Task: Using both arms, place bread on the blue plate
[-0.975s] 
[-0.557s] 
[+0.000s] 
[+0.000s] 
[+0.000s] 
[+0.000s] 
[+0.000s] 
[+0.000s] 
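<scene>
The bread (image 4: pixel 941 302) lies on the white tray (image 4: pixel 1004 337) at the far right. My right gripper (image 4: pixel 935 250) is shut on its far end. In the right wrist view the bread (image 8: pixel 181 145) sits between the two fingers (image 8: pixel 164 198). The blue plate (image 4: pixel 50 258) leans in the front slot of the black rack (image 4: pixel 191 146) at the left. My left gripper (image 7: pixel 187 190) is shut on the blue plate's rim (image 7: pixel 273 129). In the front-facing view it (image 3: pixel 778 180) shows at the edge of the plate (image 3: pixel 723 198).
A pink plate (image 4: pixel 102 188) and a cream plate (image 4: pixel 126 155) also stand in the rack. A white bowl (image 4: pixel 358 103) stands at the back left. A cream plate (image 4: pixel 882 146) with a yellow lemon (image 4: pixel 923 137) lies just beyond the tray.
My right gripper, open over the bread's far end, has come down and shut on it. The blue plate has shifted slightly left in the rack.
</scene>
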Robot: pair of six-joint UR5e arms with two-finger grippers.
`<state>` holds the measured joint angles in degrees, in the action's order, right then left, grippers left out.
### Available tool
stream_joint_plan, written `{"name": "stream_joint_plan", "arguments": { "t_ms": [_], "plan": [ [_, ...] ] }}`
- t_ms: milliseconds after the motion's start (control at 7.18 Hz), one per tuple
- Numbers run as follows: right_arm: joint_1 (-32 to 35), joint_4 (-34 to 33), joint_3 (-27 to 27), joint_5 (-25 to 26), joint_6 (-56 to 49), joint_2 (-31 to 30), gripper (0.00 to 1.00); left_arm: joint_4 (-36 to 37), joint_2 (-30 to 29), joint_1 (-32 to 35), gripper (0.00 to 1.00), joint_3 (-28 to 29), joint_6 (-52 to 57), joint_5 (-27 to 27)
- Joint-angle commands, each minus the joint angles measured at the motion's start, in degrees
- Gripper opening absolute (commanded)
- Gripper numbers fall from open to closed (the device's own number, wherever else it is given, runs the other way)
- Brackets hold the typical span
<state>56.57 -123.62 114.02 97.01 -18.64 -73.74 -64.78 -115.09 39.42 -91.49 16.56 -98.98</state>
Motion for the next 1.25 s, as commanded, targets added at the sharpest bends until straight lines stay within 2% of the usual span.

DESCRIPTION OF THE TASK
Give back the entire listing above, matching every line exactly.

ANSWER TO THIS PROBLEM
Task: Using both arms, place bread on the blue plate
[-0.975s] 
[-0.557s] 
[+0.000s] 
[+0.000s] 
[+0.000s] 
[+0.000s] 
[+0.000s] 
[+0.000s] 
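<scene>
The bread (image 4: pixel 941 302) lies on the white tray (image 4: pixel 1004 337) at the far right. My right gripper (image 4: pixel 935 250) is shut on its far end. In the right wrist view the bread (image 8: pixel 181 145) sits between the two fingers (image 8: pixel 164 198). The blue plate (image 4: pixel 50 258) leans in the front slot of the black rack (image 4: pixel 191 146) at the left. My left gripper (image 7: pixel 187 190) is shut on the blue plate's rim (image 7: pixel 273 129). In the front-facing view it (image 3: pixel 778 180) shows at the edge of the plate (image 3: pixel 723 198).
A pink plate (image 4: pixel 102 188) and a cream plate (image 4: pixel 126 155) also stand in the rack. A white bowl (image 4: pixel 358 103) stands at the back left. A cream plate (image 4: pixel 882 146) with a yellow lemon (image 4: pixel 923 137) lies just beyond the tray.
My right gripper, open over the bread's far end, has come down and shut on it. The blue plate has shifted slightly left in the rack.
</scene>
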Robot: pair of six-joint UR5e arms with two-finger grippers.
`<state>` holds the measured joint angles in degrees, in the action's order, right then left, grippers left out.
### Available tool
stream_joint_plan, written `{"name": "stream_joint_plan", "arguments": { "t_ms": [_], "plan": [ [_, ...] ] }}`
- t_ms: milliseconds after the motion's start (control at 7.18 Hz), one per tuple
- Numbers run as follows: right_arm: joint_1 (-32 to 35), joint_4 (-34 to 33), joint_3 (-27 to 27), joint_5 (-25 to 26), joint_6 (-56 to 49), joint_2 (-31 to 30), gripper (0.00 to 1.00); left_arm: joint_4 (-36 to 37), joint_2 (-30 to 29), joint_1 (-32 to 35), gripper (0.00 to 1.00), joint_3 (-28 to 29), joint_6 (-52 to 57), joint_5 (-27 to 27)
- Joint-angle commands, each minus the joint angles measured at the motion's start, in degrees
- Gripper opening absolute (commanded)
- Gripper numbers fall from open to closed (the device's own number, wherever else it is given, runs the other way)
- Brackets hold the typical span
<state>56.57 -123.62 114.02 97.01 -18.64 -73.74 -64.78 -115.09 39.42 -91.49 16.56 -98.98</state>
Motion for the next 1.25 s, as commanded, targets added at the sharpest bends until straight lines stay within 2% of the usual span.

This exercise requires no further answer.